The other option is to use a hypomethylating agent, either azacitidine or decitabine, according to Dr. Sekeres and Dr. Druker. “Those agents are being studied in this setting and look promising, but with the usual caveat that these are Phase II studies” and thus could be over- or underestimating the benefit, Dr. Sekeres said.
‘Shows System Works’
All of the experts interviewed agree that the gemtuzumab ozogamicin story is an example of the FDA’s accelerated approval program working.
“If we are going to move into an era of more rapid drug approvals through the accelerated approval processes, then there have to be the follow-up studies,” Dr Druker said. “And those drugs that don’t work as well as initially thought or have unacceptable toxicity profiles, would get removed—that is the whole point behind the accelerated approval process. This is an example of things working as they should.”
Both Dr. Petersdorf and Dr. Sekeres concur with that view, but say the one glitch in the gemtuzumab experience, was the slow start to the confirmatory trial. “The confirmatory trial took 10 years to come to light,” Dr. Sekeres said. “That means that for 10 years, patients were exposed to a drug that added toxicity but didn’t improve overall survival. The system works, but where there probably should be more rigor is in truncating the time it takes a confirmatory study to shed light on whether a drug’s approval was appropriate or not.”
An interesting twist, Dr.

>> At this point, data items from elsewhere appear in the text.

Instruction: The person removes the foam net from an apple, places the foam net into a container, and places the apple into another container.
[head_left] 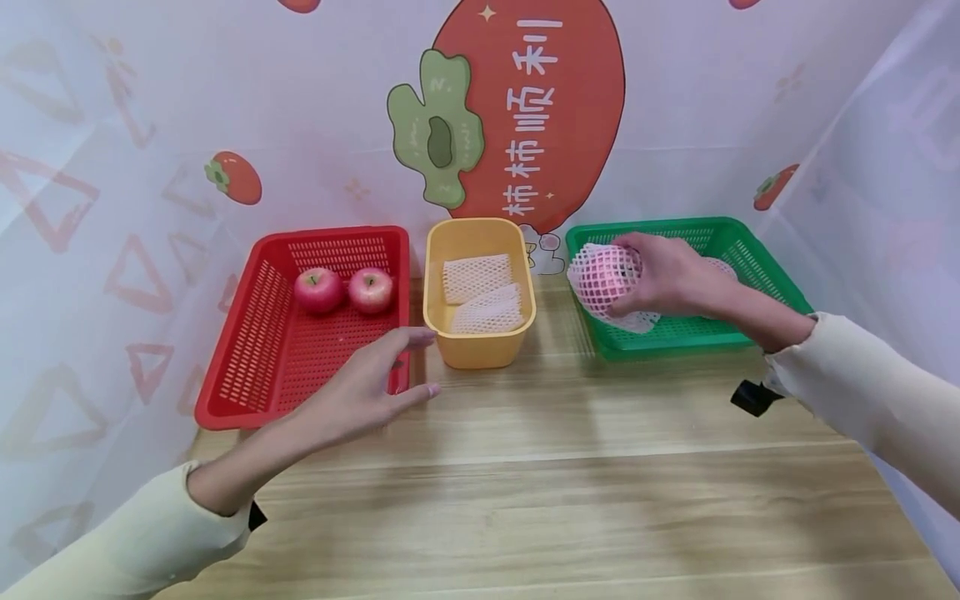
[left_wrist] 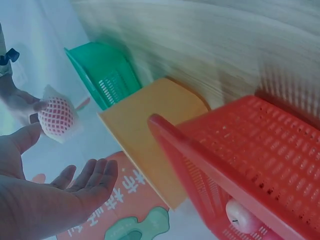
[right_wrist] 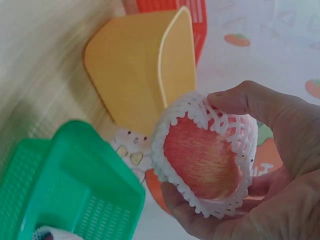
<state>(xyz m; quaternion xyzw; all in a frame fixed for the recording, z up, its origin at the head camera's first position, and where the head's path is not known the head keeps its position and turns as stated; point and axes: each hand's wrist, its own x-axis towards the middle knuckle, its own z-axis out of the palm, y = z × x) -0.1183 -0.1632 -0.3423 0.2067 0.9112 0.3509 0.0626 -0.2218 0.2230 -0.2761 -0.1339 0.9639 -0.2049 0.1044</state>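
Sitting in right hand (head_left: 667, 271), apple (right_wrist: 201, 159) (netted), near green basket (head_left: 678, 347).

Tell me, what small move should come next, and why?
Probably lower the netted apple into the green basket: the right hand holds it raised near that basket, where another netted fruit lies, partly hidden in the head view.

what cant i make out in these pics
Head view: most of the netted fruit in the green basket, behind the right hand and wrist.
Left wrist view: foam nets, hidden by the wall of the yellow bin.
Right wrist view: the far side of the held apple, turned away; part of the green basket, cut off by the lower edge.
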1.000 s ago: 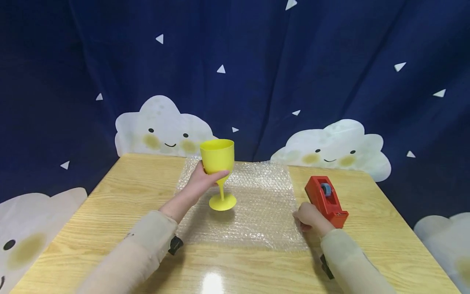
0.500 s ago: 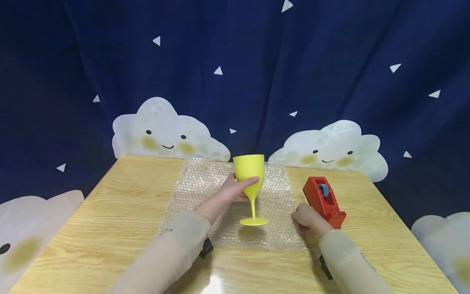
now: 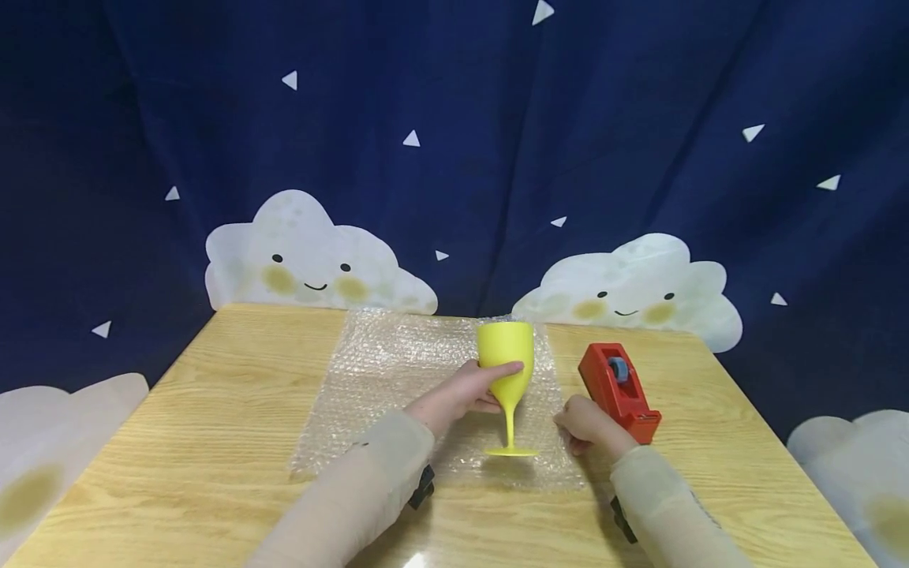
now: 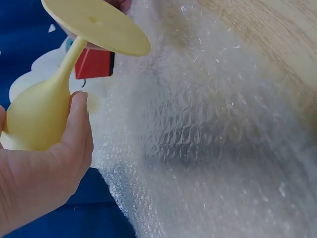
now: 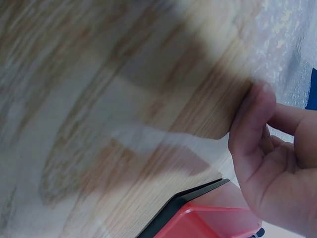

Stone noted, is that while the overall results of the SWOG study are clear-cut, subgroup analyses and interim data from an ongoing trial in the United Kingdom suggest that AML patients with favorable cytogenetics may benefit from the addition of the drug to standard chemotherapy.
“I think the FDA was never that happy, in retrospect, that they approved this drug on Phase II data in a relatively select group of patients. I think they have been ruing that particular decision since then. Nonetheless, if the [UK Medical Research Council] trial is positive, I think one would have to re-open the issue, at least as a research question, as to whether one might to do another trial to break the tie. If the MRC trial is positive, then you have one positive and one negative. That is not usually enough to throw a drug out.”
Although the SWOG trial was not powered to support subgroup analyses, Dr. Petersdorf agrees that if both the mature SWOG data and the final MRC data trend toward benefit in patients with favorable cytogenetics, then the role of gemtuzumab in AML should be revisited.
In the meantime, however, Dr. Druker sees a side benefit to the withdrawal: Researchers will not have to use it as a control arm in clinical trials “It is pretty toxic and didn’t work that well, and we didn’t want to have to use it as a control arm. So there is probably a little bit of a sigh of relief in the clinical research community that we no longer have to have that debate.”